## ACTION ITEM:
Your answer should consist only of the lines below from the one with "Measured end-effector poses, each" through the one with "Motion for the", copied exactly.

--

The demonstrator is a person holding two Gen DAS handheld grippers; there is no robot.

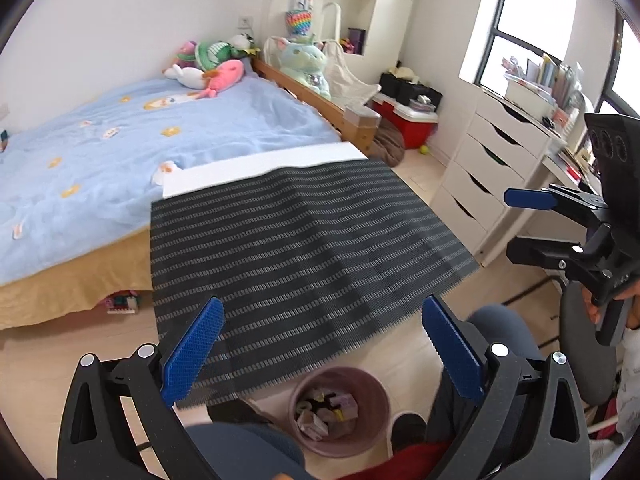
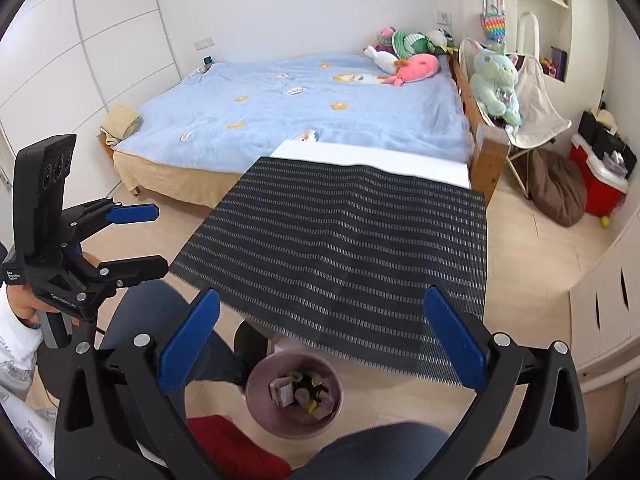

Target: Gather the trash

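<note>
I hold the left gripper and right gripper spread and empty above the bare striped mat, since the trash apparently sits in the pink bin below.

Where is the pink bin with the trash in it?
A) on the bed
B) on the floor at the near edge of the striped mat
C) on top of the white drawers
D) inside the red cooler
B: the bin stands on the wood floor just below the near edge of the mat, between the person's knees, with scraps visible inside it.
</note>
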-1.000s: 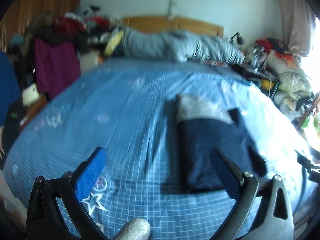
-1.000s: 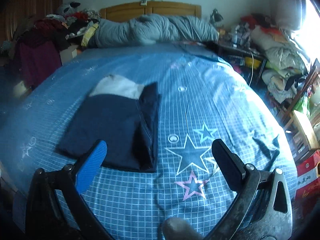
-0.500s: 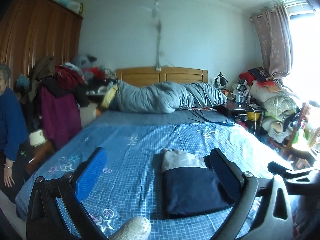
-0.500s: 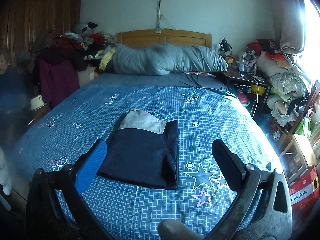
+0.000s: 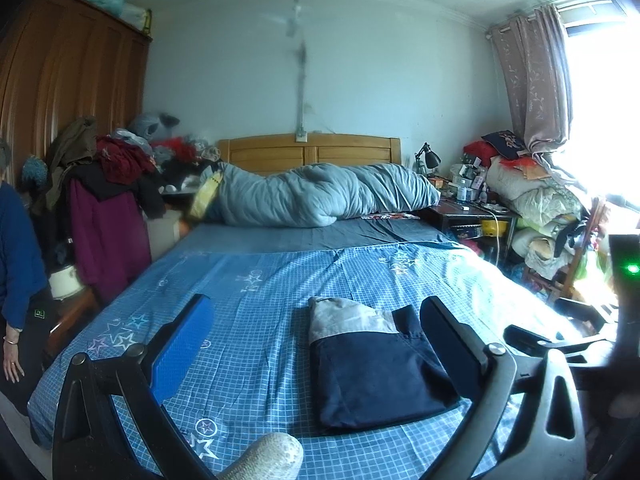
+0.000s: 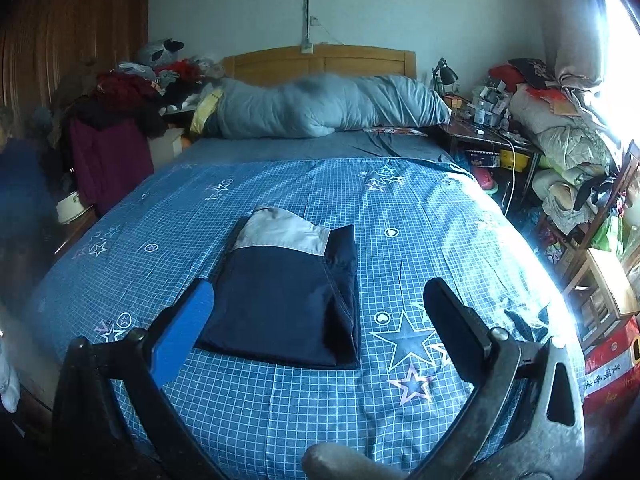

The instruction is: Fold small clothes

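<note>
A folded navy garment with a grey band at its far end (image 5: 372, 364) (image 6: 288, 284) lies flat on the blue checked bedsheet (image 5: 260, 304) (image 6: 400, 208). My left gripper (image 5: 316, 332) is open and raised above the near edge of the bed, with the garment ahead and to the right, partly behind its right finger. My right gripper (image 6: 320, 320) is open too, held back from the garment, which lies between and beyond its fingers. Neither gripper touches the cloth. Part of the right gripper (image 5: 560, 340) shows at the right edge of the left wrist view.
A rolled grey duvet (image 5: 320, 196) (image 6: 328, 108) lies across the head of the bed by the wooden headboard (image 6: 320, 60). Piled clothes (image 5: 108, 176) stand left, a cluttered nightstand (image 6: 492, 136) and stacked bedding (image 5: 536, 200) right. A person in blue (image 5: 16, 264) sits at the left.
Both grippers have drawn back and tilted up from the bed, so the room and headboard came into view. The folded garment stays where it lay.
</note>
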`<state>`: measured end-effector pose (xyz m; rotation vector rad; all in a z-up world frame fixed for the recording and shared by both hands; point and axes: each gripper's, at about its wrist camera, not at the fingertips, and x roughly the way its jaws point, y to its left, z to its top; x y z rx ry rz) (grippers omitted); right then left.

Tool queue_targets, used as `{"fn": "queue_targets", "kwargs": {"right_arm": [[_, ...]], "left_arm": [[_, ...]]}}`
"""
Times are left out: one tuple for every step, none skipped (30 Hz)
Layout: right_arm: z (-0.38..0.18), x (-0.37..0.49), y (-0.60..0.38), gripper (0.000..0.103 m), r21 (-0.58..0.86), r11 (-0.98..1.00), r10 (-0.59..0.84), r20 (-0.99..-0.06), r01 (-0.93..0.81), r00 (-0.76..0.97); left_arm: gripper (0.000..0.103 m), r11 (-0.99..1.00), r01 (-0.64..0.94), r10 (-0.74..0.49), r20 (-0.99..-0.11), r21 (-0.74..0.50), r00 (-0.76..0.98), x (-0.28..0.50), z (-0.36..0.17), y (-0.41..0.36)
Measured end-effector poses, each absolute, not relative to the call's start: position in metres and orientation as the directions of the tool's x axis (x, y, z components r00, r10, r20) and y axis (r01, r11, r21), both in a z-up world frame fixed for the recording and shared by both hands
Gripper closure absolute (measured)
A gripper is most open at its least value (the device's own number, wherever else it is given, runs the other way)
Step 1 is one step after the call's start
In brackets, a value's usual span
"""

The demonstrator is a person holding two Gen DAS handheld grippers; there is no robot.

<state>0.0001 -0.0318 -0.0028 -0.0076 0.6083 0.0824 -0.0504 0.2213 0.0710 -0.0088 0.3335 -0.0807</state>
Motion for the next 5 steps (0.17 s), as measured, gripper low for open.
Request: {"fn": "queue_targets", "kwargs": {"right_arm": [[-0.0035,-0.0012,-0.0319,0.000,0.019,0.997,0.072,-0.574,-0.075,0.816],[-0.0047,-0.0016,-0.0334,0.000,0.019,0.998,0.064,-0.578,-0.065,0.814],[-0.0049,-0.0021,-0.0346,0.000,0.024,0.998,0.062,-0.582,-0.059,0.811],[-0.0062,-0.0019,-0.0356,0.000,0.035,0.997,0.071,-0.595,-0.062,0.801],[-0.0071,-0.0009,-0.0359,0.000,0.041,0.997,0.080,-0.602,-0.069,0.794]], "left_arm": [[0.000,0.996,0.085,-0.087,-0.329,-0.023,0.940,-0.0507,0.0700,0.2190],[0.000,0.996,0.092,-0.094,-0.332,-0.024,0.938,-0.0508,0.0693,0.2174],[0.000,0.995,0.097,-0.099,-0.335,-0.023,0.937,-0.0510,0.0687,0.2151],[0.000,0.995,0.101,-0.103,-0.338,-0.022,0.936,-0.0508,0.0677,0.2131],[0.000,0.994,0.105,-0.106,-0.339,-0.020,0.935,-0.0510,0.0673,0.2115]]}}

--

## ANSWER FOR THIS EXERCISE:
Measured end-effector poses, each absolute, not relative to the call's start: position in metres and orientation as the directions of the tool's x axis (x, y, z components r00, r10, r20) and y axis (r01, r11, r21), both in a z-up world frame fixed for the recording and shared by both hands
Gripper closure absolute (measured)
A gripper is most open at its least value (the device's own number, wherever else it is given, runs the other way)
Step 1 is one step after the call's start
In brackets, a value's usual span
"""

The demonstrator is a person holding two Gen DAS handheld grippers; there is no robot.

<state>0.0001 -0.0318 -0.0028 -0.0076 0.6083 0.0824 -0.0504 0.2213 0.0710 -0.0088 0.3335 -0.0807</state>
Motion for the next 5 steps (0.17 s), as measured, gripper low for open.

The work on this exercise has been finished.